• [What to work on]: Quote exactly and only this range of lines in the data below: the line that holds "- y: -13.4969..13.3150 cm" to the line that holds "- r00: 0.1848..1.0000", both included.

• [Data below]:
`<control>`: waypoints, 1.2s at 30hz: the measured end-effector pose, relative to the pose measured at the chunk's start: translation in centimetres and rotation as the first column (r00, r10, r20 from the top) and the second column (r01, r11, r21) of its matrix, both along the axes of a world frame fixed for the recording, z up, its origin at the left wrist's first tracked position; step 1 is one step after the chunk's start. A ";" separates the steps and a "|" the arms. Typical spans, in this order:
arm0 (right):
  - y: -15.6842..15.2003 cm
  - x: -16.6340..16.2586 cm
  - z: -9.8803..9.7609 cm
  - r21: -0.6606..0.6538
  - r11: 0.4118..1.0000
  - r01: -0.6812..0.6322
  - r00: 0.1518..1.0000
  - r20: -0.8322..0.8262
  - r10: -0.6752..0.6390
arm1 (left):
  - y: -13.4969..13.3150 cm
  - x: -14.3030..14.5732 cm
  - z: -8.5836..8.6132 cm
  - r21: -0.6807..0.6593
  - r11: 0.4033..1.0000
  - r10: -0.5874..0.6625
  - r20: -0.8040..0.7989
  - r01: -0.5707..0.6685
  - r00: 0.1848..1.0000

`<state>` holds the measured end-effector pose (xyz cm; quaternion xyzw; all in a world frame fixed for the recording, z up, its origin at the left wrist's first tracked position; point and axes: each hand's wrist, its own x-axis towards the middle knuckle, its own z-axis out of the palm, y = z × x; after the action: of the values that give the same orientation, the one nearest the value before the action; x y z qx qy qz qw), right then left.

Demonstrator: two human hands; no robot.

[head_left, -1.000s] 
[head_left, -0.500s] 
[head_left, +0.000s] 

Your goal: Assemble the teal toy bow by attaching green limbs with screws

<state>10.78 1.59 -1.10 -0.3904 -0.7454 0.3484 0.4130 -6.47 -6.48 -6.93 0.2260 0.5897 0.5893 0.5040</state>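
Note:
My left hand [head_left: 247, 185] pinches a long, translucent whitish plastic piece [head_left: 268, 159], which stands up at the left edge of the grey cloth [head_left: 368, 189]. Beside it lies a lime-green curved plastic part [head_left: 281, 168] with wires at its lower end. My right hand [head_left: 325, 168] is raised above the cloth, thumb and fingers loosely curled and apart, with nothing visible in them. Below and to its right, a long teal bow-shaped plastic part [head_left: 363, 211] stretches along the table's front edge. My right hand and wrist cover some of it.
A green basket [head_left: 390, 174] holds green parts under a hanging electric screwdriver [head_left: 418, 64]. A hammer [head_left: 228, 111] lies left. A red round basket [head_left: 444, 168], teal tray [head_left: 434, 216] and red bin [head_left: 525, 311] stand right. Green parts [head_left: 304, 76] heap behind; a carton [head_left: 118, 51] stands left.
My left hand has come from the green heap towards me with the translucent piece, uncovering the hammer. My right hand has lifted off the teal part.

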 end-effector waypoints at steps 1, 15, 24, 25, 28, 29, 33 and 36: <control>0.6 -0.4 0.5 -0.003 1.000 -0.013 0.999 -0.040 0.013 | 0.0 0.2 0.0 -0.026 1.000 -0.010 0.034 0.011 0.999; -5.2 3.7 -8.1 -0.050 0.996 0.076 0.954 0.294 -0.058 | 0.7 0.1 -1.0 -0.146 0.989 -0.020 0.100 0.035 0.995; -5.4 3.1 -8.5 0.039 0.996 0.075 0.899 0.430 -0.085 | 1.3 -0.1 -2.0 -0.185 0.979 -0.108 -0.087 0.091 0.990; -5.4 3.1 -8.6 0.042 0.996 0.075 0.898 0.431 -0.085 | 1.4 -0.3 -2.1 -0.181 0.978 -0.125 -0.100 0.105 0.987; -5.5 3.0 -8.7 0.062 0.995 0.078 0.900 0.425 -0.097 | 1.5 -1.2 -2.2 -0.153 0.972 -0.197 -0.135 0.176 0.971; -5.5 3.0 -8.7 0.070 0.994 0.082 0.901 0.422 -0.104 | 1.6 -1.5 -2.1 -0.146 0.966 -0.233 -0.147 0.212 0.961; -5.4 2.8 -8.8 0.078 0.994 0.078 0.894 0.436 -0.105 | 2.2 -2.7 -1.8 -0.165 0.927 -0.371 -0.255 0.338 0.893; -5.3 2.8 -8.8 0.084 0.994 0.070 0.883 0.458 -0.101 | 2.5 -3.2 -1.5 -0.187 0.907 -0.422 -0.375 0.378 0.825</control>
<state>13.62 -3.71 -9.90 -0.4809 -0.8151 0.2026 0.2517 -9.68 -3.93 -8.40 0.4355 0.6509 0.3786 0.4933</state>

• [The completed task]:
  - y: -13.4969..13.3150 cm
  - x: -14.3030..14.5732 cm
  - z: -8.5836..8.6132 cm
  - r21: -0.6807..0.6593
  - r11: 0.4033..1.0000
  - r10: -0.5874..0.6625
  - r20: -0.8040..0.7989
  - r01: -0.5707..0.6685
  - r00: 0.1848..1.0000

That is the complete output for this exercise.